Nous sommes partis samedi à l’aube. L’aube nous léchait la nuque, oui le pare-choc arrière. Nous avons fait durer la nuit jusqu’à ce que nuit mastique (le jour). Sommes arrivés à telle heure, avons bu l’air marin. Goûté un pétale de l’orchidée chimique, celle-ci croisée bleu de méthylène. Sur la plage dans la boue avons lâché le chien. Avoir dit à Nesko : Nesko Nesko où sont tes yeux ? est-ce qu’ils sont-ils ? Je me souviens : souviens-toi Roskoff, Santec et Carantec.
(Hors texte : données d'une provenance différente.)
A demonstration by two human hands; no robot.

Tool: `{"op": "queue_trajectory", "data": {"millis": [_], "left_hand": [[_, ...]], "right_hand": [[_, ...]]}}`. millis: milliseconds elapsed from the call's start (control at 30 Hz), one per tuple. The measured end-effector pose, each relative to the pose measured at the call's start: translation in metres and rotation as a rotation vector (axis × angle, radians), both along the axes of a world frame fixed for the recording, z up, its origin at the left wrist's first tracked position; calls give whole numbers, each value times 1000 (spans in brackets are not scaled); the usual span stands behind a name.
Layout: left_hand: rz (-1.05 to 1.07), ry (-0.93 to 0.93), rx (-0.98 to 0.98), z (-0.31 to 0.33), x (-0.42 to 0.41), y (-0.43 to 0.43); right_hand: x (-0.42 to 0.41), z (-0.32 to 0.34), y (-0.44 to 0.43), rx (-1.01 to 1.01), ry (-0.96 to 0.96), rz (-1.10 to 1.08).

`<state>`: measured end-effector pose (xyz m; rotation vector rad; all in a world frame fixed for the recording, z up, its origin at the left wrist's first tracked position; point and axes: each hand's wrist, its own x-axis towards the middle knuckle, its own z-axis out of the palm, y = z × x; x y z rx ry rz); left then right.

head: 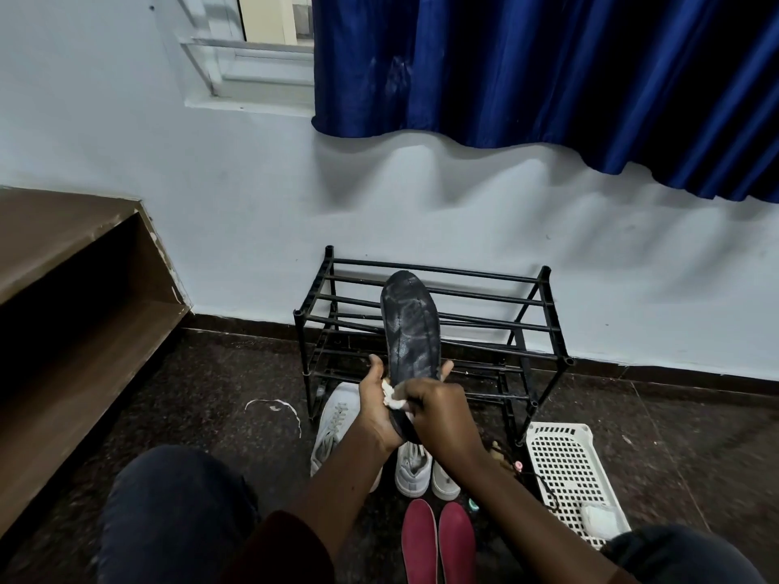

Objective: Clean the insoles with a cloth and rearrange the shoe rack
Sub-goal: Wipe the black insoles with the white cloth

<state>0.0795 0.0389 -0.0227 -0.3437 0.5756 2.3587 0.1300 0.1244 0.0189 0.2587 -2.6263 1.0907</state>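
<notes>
A dark grey insole [411, 326] with pale smears stands upright in front of me, toe end up. My left hand [377, 408] grips its heel end from the left. My right hand [444, 415] presses a small white cloth [392, 396] against the lower part of the insole. Behind it stands the black shoe rack [531, 322], its bars bare, against the wall.
White sneakers [337, 423] lie on the dark floor below my hands, with two red insoles [438, 541] nearer to me. A white perforated basket [569, 469] lies at the right. A brown wooden shelf [76, 288] stands at the left. My knees frame the bottom.
</notes>
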Motion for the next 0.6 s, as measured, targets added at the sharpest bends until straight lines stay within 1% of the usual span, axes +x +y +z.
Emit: {"op": "queue_trajectory", "data": {"millis": [100, 200, 333, 433, 500, 600], "left_hand": [[-23, -18, -32, 6, 1, 1], [-1, 1, -12, 8, -3, -1], [49, 86, 58, 17, -6, -6], [67, 77, 69, 19, -7, -7], [82, 72, 74, 18, -9, -7], [87, 63, 97, 16, -10, -5]], "right_hand": [[-16, 6, 0, -17, 42, -85], [-19, 6, -6, -14, 69, -100], [4, -3, -9, 29, 188, 66], [16, -15, 5, 23, 208, 202], [19, -17, 14, 63, 215, 279], [14, -13, 18, 76, 220, 292]]}}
J’ai moi les yeux qui se pourchassent, ce qu’ils vacillent. Avoir repris une à une les rues de Morlaix et puis celle-ci : celle-ci nous y avons vécu. On l’appelle entresol. Nous avons vu la mer. Le chien devant les jambes, la plage immenséenne. Sous les semelles Kickers crépiter coquillages. Le chien ce chien le bec dans le sable. J’appelle, t’appelles, nous l’appelons. Et puis vivre à Paris la belle idée, et pourquoi pas ici ou pourquoi pas là-bas. Frapper la cloche plus loin, la maison sur la plage. Depuis que nous venons la porte jamais ne s’ouvre. Soleil derrière la brise, mon ombre a un chapeau, elle commence à mes pieds, s’éteint où Nesko plonge. Des flaques. Maisons à vendre ici combien y en a ? J’aimerais ne rien posséder, non, vivre à l’hôtel, dans un meublé, ne jamais rien acheter et sûrement pas accéder, ici, là-bas, à la propriété. Nesko sommeil sur mes Kickers. Le jardin au soleil chez H., ses parents. Boire de l’alcool boire des fonds de verre. On devrait vivre ici : ici sur la carte : là au centre de tout. Qu’elle est blague cette histoire. Nous repartons demain. Devenu matin même. Sommes repartis matin. Repousser vingt-quatre heures le départ ? Dire au taf : je suis ailleurs ? Je le suis. L’étais. Retour soleil plein phare sur la carrosserie noire de la Twingo. Tatoué cul d’un biker affichette de saison : « Wanted good woman ». On joue contre le jour, courir au château des Carpates. Demain voir V. et M. Ne plus rien dépenser d’autre que le nécessaire strict. Les journaux de Jünger, sa correspondance : en font-ils partis ? Peut-être, si je les trouve. Retour Y. 16h, aucune mer ici-bas, trop loin de l’ouest pour qu’un seul Dafalgan suffise. Douleurs amarrées au décor : la lumière, la chaleur, tableau de bord qui décolle. Nom du nouveau médoc : Lamaline. Gélules. Ce médicament contient une substance oploïde qui est inscrite sur la liste des substances dopantes. Une seule. L’utilisation prolongée et à de fortes doses peut conduire à un état de dépendance. Dormir.